→ **PROBLEM TO SOLVE**
Find the line holding "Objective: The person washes" in the entries below. Give it again exactly, along with every line after it up to and including the line holding "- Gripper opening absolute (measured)".

━━━━━ DATA PROVIDED ━━━━━

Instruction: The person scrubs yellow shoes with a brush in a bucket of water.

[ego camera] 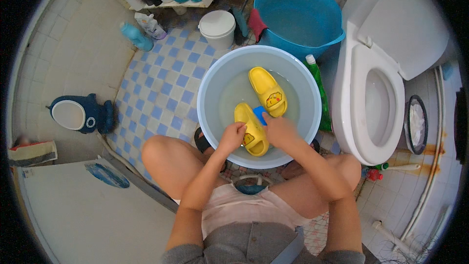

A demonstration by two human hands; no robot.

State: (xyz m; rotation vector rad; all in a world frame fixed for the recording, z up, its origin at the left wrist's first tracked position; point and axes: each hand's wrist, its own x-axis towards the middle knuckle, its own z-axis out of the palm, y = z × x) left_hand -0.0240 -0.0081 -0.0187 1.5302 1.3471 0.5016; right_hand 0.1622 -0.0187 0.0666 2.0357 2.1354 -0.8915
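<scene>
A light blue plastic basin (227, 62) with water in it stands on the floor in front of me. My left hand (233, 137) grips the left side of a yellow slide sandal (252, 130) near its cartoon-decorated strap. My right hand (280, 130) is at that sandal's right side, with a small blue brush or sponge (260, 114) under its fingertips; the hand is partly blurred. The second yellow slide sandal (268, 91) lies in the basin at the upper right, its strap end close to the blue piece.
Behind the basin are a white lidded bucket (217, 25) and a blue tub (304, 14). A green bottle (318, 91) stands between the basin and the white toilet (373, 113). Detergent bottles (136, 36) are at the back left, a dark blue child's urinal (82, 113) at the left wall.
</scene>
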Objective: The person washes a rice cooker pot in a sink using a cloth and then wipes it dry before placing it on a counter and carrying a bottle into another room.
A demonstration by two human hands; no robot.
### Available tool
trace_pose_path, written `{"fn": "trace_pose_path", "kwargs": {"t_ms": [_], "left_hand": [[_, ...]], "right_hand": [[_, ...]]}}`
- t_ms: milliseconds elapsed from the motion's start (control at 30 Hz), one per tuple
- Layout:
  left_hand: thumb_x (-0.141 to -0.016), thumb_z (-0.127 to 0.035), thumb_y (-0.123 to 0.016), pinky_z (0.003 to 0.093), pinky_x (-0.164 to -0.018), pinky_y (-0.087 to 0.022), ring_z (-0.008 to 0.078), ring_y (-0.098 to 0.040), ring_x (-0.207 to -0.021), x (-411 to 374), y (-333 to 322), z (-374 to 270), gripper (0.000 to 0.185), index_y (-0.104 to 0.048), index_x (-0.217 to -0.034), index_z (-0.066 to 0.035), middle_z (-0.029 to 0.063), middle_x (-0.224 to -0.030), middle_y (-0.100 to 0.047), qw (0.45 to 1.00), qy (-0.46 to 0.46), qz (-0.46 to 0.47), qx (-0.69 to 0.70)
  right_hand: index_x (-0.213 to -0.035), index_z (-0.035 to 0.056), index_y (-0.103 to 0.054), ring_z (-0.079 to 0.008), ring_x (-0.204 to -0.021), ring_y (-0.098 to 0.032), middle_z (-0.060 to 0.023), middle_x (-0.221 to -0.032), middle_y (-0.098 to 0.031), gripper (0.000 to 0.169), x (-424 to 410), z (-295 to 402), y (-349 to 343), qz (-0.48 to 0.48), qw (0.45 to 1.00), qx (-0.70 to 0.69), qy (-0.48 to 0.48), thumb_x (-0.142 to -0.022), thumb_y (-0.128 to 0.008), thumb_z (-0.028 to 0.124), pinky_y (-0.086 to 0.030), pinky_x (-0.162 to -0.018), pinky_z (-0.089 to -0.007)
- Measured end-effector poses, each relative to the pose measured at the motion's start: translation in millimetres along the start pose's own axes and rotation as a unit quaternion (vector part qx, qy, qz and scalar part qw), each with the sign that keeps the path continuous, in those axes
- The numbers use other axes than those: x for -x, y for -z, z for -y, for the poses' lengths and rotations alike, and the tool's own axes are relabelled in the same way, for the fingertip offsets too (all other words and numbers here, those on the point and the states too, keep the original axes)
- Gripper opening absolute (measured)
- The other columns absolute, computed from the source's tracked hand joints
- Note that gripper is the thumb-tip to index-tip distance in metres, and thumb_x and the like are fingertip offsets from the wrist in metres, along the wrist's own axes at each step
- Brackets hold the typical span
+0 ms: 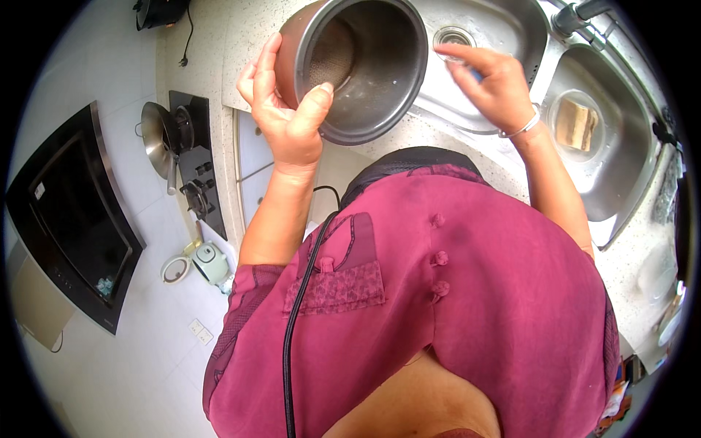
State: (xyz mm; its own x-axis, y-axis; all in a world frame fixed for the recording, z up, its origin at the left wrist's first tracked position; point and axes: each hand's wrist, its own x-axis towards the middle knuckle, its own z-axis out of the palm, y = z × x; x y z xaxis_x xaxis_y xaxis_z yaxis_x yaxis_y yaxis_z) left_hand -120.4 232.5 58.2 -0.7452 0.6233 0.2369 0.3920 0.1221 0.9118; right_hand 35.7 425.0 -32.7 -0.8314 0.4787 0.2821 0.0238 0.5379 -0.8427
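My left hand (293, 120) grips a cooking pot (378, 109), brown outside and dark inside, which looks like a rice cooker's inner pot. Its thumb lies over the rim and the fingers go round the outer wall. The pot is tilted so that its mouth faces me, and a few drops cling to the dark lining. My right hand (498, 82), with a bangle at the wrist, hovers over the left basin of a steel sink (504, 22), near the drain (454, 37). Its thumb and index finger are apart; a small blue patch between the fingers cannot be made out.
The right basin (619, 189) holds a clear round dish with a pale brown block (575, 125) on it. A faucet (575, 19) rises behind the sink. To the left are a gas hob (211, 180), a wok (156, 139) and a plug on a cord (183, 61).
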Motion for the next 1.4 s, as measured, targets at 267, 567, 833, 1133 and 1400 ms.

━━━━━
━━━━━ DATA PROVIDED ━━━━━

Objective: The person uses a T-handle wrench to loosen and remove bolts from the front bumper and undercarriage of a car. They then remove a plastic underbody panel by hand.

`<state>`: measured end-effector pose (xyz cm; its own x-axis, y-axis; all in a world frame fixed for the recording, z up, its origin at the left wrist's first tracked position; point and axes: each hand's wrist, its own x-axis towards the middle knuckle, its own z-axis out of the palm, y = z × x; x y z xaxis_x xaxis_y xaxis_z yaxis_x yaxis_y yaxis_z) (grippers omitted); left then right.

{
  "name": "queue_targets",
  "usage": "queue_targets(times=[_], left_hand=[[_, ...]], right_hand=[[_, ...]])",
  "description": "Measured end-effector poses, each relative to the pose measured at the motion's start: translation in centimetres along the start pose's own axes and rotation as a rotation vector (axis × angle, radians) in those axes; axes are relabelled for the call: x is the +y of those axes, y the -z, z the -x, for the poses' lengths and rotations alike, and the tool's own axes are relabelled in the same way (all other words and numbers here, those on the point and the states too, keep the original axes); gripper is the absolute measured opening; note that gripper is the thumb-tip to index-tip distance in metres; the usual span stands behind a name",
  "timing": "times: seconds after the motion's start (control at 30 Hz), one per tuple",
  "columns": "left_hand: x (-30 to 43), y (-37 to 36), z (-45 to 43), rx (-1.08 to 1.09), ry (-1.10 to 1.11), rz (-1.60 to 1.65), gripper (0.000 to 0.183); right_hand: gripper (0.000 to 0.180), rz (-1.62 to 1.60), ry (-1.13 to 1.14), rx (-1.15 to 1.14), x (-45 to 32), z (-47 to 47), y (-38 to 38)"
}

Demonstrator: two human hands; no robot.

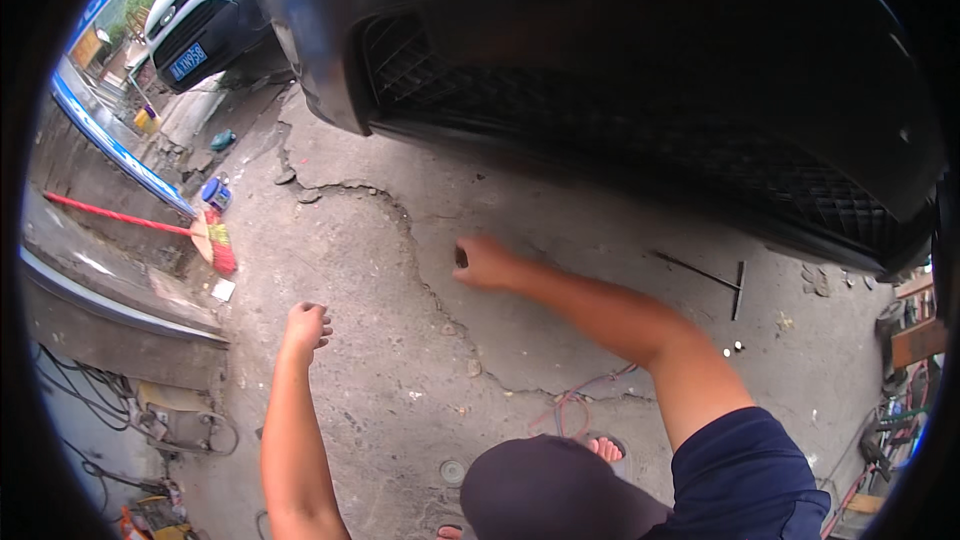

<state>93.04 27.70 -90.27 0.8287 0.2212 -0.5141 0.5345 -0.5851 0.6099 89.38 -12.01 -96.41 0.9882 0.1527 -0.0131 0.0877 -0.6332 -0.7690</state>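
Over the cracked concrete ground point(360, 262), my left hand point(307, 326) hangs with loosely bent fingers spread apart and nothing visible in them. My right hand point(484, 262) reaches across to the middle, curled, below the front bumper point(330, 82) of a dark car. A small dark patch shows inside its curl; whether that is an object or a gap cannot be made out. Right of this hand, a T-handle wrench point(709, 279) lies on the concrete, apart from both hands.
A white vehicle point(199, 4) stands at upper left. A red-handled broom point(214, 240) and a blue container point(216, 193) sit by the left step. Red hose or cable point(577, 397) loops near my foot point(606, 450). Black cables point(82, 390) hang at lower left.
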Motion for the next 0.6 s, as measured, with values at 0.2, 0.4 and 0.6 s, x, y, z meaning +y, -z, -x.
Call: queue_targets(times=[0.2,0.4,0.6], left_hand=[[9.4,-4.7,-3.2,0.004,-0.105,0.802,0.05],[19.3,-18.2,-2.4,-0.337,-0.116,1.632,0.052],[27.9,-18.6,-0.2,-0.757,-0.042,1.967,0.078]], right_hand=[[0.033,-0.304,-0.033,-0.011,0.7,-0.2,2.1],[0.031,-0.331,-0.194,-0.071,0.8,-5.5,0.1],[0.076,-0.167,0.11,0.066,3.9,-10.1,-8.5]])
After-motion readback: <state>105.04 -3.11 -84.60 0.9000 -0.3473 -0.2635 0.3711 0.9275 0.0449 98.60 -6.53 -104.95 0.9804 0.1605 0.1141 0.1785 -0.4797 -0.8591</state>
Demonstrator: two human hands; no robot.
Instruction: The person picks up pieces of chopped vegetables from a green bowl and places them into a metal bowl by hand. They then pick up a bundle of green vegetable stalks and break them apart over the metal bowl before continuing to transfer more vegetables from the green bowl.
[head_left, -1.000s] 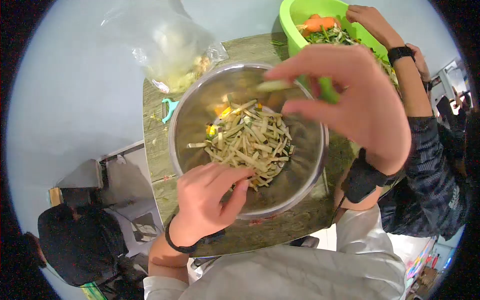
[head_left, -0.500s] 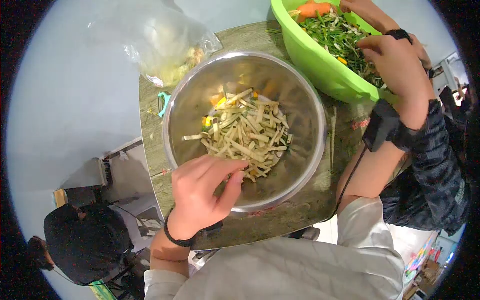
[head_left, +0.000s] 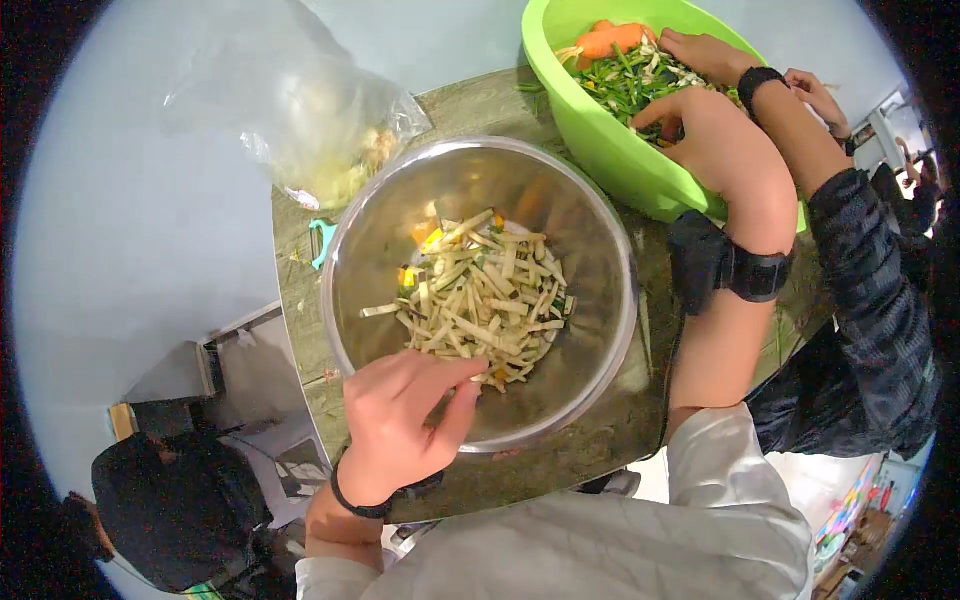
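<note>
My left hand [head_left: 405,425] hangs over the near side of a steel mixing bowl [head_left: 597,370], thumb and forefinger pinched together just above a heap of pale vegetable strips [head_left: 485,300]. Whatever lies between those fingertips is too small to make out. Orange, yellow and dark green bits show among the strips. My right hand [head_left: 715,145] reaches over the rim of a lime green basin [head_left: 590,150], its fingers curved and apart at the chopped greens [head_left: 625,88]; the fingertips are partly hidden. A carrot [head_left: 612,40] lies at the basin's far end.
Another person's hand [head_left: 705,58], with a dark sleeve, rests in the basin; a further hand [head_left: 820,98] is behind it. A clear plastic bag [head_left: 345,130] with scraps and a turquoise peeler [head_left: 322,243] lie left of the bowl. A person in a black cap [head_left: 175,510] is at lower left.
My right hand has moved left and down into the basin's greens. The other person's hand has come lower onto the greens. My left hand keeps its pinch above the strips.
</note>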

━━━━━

→ **RESULT OF THE EXERCISE**
Objective: The person washes a rice cooker pot in a sink using a cloth and then wipes it dry before placing it on a counter and carrying a bottle into another room.
A demonstration by two human hands; no robot.
### Available tool
trace_pose_path, written `{"fn": "trace_pose_path", "kwargs": {"t_ms": [_], "left_hand": [[_, ...]], "right_hand": [[_, ...]]}}`
- t_ms: milliseconds elapsed from the motion's start (control at 30 Hz), one per tuple
- Layout:
  left_hand: thumb_x (-0.141 to -0.016), thumb_z (-0.127 to 0.035), thumb_y (-0.123 to 0.016), pinky_z (0.003 to 0.093), pinky_x (-0.164 to -0.018), pinky_y (-0.087 to 0.022), ring_z (-0.008 to 0.078), ring_y (-0.098 to 0.040), ring_x (-0.207 to -0.021), x (-411 to 374), y (-333 to 322), z (-374 to 270), gripper (0.000 to 0.185), index_y (-0.104 to 0.048), index_x (-0.217 to -0.034), index_z (-0.066 to 0.035), middle_z (-0.029 to 0.063), middle_x (-0.224 to -0.030), middle_y (-0.100 to 0.047), qw (0.45 to 1.00), qy (-0.46 to 0.46), qz (-0.46 to 0.47), qx (-0.69 to 0.70)
  right_hand: index_x (-0.213 to -0.035), index_z (-0.035 to 0.056), index_y (-0.103 to 0.054), ring_z (-0.079 to 0.008), ring_x (-0.204 to -0.021), ring_y (-0.098 to 0.032), middle_z (-0.060 to 0.023), middle_x (-0.221 to -0.032), middle_y (-0.098 to 0.031), gripper (0.000 to 0.169), x (-424 to 410), z (-295 to 402), y (-349 to 343), qz (-0.48 to 0.48), qw (0.45 to 1.00), qx (-0.70 to 0.69), qy (-0.48 to 0.48), thumb_x (-0.142 to -0.022), thumb_y (-0.128 to 0.008), thumb_z (-0.028 to 0.124), pinky_y (-0.086 to 0.030), pinky_x (-0.162 to -0.018), pinky_z (-0.089 to -0.007)
- Measured end-effector poses, each relative to the pose measured at the motion's start: translation in millimetres along the start pose's own axes and rotation as a unit quaternion (vector part qx, qy, qz and scalar part qw), each with the sign that keeps the path continuous, in those axes
- The numbers use other axes than those: x for -x, y for -z, z for -y, for the poses' lengths and rotations alike, and the tool's own axes are relabelled in the same way, for the fingertip offsets too (all other words and numbers here, those on the point and the states too, keep the original axes)
- Gripper opening absolute (measured)

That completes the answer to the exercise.